• PROBLEM STATEMENT
Only the lines from the one that includes "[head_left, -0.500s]" through the last line below belong in the reply, copied exactly and without pictures.

• Excerpts from a dataset
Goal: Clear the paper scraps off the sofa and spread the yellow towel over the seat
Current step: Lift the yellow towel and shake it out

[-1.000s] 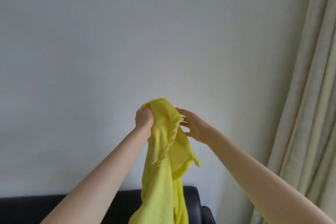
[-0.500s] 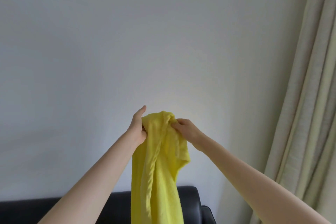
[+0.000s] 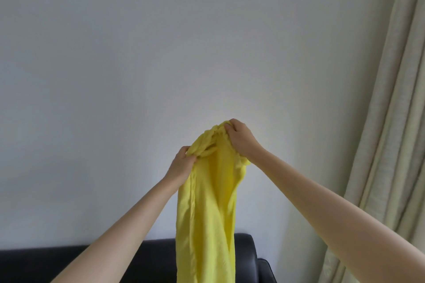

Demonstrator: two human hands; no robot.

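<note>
The yellow towel (image 3: pixel 207 218) hangs bunched in front of me, held up at arm's length against the wall. My left hand (image 3: pixel 181 164) grips its upper left edge. My right hand (image 3: pixel 240 138) is closed on the gathered top edge, a little higher and to the right. The cloth drops in a long fold down past the bottom of the view. Only the top of the black sofa backrest (image 3: pixel 156 253) shows behind my arms. The seat and any paper scraps are out of sight.
A plain pale wall (image 3: pixel 161 64) fills most of the view. A beige curtain (image 3: pixel 391 122) hangs along the right side, beside the sofa's right armrest (image 3: pixel 264 269).
My right hand went from reaching for the towel to gripping its top edge, then rose to the right. My left hand shifted down and left. The top edge is starting to spread.
</note>
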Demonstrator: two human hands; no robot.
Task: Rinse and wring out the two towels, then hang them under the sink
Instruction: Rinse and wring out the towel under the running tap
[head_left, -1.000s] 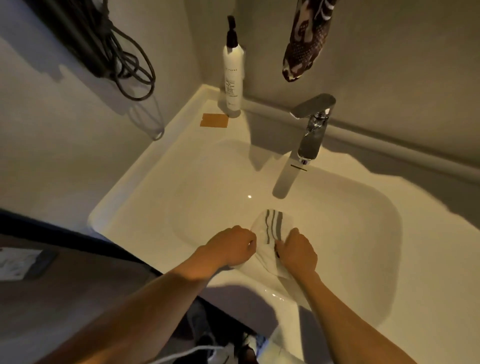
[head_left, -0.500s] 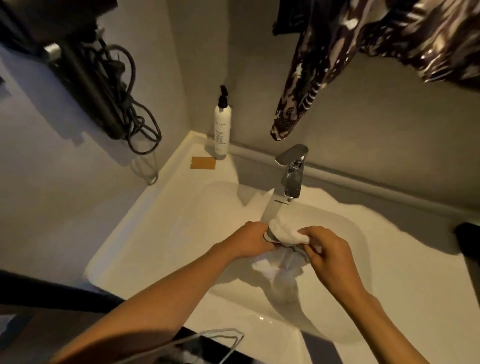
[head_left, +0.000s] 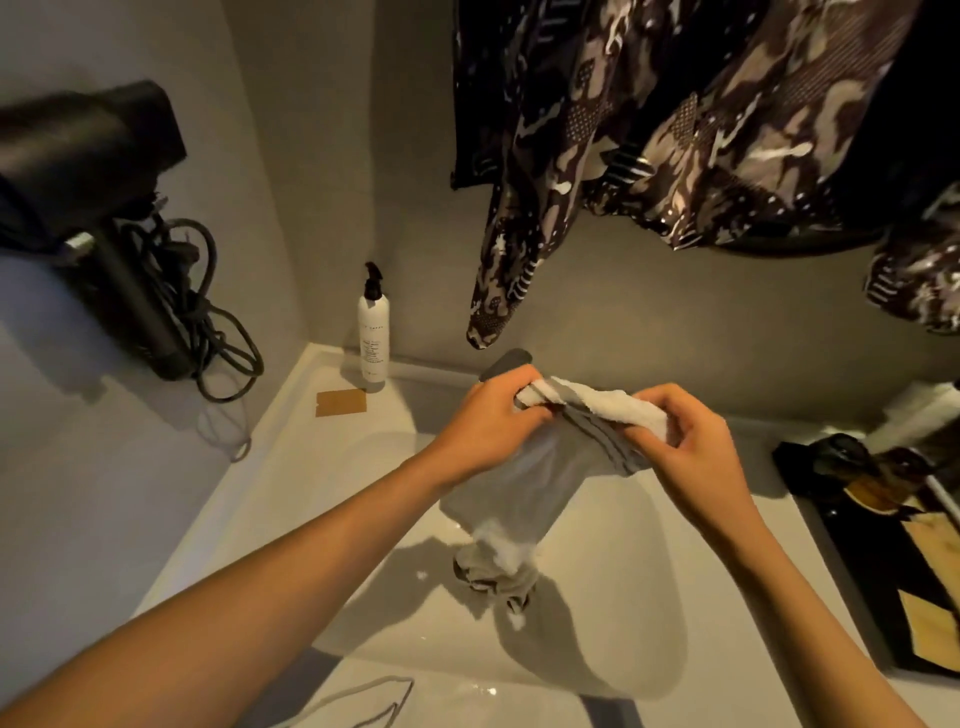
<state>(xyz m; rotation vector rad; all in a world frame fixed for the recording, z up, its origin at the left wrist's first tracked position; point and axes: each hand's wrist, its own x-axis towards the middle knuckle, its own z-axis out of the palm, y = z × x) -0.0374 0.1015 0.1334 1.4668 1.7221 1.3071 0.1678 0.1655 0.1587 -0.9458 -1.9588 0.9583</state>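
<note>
A white towel (head_left: 524, 483) with grey stripes hangs above the white sink (head_left: 291, 467). My left hand (head_left: 493, 421) grips its upper left end and my right hand (head_left: 691, 447) grips the bunched upper right end. The towel's lower part droops into the basin, its tip close to the bottom. The faucet (head_left: 506, 361) shows only as a grey top behind my left hand. A second towel is not clearly visible.
A white pump bottle (head_left: 373, 332) stands in the sink's back left corner, next to a tan card (head_left: 340, 402). A black hair dryer (head_left: 104, 218) with coiled cord hangs on the left wall. Patterned fabric (head_left: 649, 130) hangs overhead. A dark tray (head_left: 883, 561) sits at right.
Both hands have lifted the towel up out of the basin toward the faucet. The view has tilted upward, showing more of the wall and hanging fabric.
</note>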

• REPLY
[head_left, -0.500s] 
[head_left, +0.000s] 
<state>(xyz m; rotation vector rad; all in a world frame fixed for the recording, z up, its origin at the left wrist's first tracked position; point and axes: each hand's wrist, its own x-axis towards the middle knuckle, its own z-axis out of the palm, y = z × x) -0.0374 0.1015 0.1334 1.4668 1.7221 1.3071 0.1678 0.1655 0.1587 -0.9458 -1.9588 0.9583</state>
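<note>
A white towel (head_left: 524, 483) with grey stripes hangs above the white sink (head_left: 291, 467). My left hand (head_left: 493, 421) grips its upper left end and my right hand (head_left: 691, 447) grips the bunched upper right end. The towel's lower part droops into the basin, its tip close to the bottom. The faucet (head_left: 506, 361) shows only as a grey top behind my left hand. A second towel is not clearly visible.
A white pump bottle (head_left: 373, 332) stands in the sink's back left corner, next to a tan card (head_left: 340, 402). A black hair dryer (head_left: 104, 218) with coiled cord hangs on the left wall. Patterned fabric (head_left: 649, 130) hangs overhead. A dark tray (head_left: 883, 561) sits at right.
Both hands have lifted the towel up out of the basin toward the faucet. The view has tilted upward, showing more of the wall and hanging fabric.
</note>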

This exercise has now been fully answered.